* [Task]: Beginning with the first line, please repeat the entries exactly and end on the line that contains "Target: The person".

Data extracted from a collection
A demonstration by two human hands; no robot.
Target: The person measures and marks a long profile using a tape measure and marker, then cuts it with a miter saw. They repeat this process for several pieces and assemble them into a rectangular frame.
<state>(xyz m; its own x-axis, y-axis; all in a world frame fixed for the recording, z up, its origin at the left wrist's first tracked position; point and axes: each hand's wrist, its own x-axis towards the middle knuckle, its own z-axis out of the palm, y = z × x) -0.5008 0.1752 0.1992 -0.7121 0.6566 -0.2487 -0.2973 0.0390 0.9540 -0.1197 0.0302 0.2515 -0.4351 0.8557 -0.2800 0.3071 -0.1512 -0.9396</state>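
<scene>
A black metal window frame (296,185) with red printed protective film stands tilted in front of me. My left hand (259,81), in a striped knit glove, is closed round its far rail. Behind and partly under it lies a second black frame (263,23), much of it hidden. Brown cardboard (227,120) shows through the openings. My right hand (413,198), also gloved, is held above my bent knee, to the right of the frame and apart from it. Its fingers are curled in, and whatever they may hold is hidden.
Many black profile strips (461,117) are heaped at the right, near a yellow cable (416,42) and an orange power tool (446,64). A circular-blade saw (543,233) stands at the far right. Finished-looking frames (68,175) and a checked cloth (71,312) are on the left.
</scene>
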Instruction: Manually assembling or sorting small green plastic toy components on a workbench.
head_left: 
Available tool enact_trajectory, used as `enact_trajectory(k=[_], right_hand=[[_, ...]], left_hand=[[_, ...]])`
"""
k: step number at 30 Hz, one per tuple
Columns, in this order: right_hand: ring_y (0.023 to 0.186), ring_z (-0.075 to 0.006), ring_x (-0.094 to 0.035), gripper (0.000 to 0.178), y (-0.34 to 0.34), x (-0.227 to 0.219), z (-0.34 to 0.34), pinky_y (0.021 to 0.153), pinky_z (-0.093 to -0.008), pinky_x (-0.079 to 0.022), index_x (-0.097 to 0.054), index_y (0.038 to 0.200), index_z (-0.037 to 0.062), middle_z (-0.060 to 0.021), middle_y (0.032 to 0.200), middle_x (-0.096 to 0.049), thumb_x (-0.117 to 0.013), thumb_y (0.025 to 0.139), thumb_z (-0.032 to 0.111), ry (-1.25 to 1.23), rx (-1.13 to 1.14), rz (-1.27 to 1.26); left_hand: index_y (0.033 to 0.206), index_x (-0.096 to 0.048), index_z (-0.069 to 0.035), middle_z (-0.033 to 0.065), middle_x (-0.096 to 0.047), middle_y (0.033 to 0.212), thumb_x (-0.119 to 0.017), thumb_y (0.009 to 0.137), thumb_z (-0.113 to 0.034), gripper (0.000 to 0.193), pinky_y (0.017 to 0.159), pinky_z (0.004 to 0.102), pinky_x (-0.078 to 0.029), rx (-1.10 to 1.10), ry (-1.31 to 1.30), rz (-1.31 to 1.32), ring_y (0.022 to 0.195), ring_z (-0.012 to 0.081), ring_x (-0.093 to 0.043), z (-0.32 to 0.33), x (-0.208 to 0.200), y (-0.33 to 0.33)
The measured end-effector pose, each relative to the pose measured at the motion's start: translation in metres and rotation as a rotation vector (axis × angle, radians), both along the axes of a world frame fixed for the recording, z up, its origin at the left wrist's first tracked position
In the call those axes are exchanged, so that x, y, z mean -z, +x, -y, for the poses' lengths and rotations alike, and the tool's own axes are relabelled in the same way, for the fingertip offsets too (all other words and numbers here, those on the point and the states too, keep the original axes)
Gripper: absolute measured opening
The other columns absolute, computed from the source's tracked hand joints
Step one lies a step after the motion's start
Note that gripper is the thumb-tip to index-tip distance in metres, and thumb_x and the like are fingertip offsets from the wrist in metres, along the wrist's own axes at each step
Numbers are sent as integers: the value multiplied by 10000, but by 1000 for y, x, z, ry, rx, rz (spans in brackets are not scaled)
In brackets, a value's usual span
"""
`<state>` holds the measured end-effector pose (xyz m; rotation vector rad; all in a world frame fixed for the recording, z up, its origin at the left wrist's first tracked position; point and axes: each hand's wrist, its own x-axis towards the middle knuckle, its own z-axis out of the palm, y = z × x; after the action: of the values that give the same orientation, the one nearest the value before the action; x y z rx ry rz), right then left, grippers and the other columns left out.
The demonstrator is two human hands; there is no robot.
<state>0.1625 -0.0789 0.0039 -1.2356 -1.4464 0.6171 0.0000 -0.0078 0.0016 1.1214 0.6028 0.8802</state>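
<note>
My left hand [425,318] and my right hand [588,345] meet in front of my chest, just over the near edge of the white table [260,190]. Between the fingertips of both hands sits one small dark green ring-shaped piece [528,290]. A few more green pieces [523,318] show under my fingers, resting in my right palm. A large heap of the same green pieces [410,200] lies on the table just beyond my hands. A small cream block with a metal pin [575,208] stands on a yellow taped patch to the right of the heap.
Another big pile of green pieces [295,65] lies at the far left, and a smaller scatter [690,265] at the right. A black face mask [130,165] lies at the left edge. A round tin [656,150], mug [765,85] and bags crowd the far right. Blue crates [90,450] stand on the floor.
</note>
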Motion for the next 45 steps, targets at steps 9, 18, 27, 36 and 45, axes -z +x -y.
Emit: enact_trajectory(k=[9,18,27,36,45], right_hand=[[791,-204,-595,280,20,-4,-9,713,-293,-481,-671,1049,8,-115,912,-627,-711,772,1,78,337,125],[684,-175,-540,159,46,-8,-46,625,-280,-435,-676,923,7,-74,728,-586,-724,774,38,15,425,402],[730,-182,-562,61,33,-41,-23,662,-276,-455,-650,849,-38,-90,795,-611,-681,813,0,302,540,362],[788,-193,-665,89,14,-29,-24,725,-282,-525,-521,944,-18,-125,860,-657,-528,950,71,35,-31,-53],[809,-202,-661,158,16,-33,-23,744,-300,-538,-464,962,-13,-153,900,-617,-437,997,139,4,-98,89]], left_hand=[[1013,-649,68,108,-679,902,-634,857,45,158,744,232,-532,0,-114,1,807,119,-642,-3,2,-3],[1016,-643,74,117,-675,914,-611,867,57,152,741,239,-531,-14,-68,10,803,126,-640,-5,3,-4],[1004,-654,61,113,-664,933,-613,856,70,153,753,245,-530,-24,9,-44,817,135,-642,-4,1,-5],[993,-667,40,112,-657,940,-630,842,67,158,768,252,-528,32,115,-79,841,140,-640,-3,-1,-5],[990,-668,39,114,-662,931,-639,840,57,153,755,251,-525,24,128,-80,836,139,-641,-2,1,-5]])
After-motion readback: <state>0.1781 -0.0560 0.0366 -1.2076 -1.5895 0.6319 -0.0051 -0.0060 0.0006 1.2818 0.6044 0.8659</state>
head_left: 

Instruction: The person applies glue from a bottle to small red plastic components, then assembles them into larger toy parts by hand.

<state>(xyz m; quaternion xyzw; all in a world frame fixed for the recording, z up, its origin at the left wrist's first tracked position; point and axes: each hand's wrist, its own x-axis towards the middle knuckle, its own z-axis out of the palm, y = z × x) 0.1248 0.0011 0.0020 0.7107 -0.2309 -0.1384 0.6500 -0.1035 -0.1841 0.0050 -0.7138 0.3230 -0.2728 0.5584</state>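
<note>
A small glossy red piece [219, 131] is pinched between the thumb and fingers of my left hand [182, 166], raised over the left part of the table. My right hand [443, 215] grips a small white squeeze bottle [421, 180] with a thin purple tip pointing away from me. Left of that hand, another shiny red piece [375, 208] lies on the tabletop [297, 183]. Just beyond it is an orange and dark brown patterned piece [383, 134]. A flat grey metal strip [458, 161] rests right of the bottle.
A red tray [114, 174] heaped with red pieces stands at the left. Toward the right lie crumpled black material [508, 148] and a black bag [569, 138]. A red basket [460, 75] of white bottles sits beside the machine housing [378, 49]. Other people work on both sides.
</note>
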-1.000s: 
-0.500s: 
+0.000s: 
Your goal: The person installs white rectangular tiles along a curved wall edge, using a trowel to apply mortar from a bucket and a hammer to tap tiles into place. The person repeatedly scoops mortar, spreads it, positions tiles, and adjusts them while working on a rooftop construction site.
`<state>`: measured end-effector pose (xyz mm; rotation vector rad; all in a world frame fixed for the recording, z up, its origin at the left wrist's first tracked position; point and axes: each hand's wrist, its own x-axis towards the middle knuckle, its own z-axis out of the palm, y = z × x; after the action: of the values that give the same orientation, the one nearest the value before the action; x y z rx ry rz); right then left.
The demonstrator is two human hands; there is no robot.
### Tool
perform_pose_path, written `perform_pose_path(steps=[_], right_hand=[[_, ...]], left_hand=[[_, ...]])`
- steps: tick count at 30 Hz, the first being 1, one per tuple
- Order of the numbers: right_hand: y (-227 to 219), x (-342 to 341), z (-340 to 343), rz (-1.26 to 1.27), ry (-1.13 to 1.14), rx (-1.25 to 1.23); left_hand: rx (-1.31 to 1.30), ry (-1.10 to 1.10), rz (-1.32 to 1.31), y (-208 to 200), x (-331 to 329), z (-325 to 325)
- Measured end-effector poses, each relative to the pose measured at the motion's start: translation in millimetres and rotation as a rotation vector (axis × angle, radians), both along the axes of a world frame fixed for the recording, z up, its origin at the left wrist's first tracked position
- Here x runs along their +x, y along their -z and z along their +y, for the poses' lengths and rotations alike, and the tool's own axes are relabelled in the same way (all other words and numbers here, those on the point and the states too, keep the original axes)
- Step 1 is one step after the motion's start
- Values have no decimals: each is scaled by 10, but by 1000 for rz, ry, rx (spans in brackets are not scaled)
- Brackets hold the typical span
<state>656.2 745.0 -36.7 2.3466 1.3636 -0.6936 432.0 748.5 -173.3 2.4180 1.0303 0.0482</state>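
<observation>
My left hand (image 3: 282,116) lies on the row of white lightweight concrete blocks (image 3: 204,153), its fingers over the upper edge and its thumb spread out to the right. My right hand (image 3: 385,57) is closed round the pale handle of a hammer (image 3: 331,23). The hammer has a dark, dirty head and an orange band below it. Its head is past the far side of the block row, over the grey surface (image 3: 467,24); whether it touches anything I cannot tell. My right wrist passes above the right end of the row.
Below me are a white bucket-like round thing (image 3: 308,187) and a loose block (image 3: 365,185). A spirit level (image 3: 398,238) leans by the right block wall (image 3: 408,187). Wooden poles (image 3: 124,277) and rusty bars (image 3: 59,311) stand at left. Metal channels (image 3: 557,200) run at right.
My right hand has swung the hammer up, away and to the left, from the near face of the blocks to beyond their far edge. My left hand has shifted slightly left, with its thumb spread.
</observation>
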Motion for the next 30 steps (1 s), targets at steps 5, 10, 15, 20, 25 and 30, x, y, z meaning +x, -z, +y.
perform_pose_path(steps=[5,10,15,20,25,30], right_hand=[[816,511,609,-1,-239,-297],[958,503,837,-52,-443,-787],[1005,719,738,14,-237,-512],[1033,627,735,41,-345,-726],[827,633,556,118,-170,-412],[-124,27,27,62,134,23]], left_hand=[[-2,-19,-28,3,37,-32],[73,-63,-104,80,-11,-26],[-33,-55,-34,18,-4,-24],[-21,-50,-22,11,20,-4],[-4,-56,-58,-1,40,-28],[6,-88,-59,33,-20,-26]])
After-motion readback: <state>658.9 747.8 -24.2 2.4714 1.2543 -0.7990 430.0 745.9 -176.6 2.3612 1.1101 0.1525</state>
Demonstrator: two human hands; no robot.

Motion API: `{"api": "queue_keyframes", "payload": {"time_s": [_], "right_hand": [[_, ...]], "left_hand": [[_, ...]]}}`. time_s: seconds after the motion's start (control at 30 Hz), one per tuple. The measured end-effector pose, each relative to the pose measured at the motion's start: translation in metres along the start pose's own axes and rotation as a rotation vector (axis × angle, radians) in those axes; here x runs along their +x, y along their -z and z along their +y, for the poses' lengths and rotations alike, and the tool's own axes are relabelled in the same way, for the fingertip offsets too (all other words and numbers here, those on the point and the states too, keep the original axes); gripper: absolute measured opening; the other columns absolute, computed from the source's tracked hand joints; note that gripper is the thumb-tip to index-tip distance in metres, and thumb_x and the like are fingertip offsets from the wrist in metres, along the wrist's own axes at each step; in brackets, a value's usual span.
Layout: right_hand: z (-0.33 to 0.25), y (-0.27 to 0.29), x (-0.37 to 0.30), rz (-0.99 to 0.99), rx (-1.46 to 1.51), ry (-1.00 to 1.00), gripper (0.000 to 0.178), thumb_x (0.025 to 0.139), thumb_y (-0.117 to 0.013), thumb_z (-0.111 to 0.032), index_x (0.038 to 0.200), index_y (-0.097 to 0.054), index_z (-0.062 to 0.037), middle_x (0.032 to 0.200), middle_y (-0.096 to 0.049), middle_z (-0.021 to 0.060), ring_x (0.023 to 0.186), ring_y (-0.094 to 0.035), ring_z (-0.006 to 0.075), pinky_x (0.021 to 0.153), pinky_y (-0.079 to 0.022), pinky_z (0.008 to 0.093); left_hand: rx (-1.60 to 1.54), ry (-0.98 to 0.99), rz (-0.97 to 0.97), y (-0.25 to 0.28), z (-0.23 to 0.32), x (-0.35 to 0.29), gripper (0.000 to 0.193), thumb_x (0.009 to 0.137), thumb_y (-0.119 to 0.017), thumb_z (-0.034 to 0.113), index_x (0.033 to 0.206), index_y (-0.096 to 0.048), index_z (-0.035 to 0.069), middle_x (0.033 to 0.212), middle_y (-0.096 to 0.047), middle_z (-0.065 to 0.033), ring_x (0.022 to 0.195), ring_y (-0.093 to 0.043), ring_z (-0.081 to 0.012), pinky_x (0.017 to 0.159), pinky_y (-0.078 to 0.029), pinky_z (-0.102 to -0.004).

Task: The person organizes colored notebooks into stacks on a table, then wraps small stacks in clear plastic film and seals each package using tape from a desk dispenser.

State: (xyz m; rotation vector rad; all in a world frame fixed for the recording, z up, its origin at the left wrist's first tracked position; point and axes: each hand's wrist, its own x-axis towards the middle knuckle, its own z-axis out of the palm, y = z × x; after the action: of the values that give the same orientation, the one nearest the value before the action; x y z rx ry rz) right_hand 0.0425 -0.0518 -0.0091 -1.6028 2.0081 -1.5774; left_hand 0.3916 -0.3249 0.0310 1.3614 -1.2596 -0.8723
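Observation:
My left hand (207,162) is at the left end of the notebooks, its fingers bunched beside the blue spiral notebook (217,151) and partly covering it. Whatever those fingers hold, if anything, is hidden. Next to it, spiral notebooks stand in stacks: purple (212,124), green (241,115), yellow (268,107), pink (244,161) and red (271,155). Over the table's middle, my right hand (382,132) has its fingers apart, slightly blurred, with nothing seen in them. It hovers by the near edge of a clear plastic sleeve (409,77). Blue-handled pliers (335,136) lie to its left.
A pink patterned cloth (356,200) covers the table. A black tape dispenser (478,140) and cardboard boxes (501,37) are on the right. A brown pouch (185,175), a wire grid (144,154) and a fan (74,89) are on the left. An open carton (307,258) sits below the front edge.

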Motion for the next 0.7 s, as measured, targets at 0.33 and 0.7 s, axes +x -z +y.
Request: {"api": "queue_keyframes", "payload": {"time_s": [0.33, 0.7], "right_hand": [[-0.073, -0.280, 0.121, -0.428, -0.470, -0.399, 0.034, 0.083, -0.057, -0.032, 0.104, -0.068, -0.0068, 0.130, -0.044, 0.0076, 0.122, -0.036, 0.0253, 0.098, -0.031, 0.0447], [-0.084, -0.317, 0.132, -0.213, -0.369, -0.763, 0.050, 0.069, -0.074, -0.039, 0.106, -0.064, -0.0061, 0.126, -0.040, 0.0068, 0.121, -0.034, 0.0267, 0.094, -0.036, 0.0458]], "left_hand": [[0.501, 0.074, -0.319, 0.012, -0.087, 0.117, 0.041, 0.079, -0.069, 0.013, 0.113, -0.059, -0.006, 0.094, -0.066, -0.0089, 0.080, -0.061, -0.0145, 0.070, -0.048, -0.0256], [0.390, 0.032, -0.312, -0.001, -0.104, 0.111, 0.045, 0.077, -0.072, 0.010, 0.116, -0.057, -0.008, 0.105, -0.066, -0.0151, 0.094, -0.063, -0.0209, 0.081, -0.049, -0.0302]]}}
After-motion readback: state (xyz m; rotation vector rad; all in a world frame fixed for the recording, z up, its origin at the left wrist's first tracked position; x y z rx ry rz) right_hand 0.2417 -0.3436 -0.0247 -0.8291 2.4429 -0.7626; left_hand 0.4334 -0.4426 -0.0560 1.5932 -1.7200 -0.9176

* [The completed task]:
A demonstration by two human hands; no robot.
Target: The person measures and marks a long profile using a tape measure and marker, then cuts it with a miter saw. They repeat this process for several pieces and assemble them into a rectangular frame.

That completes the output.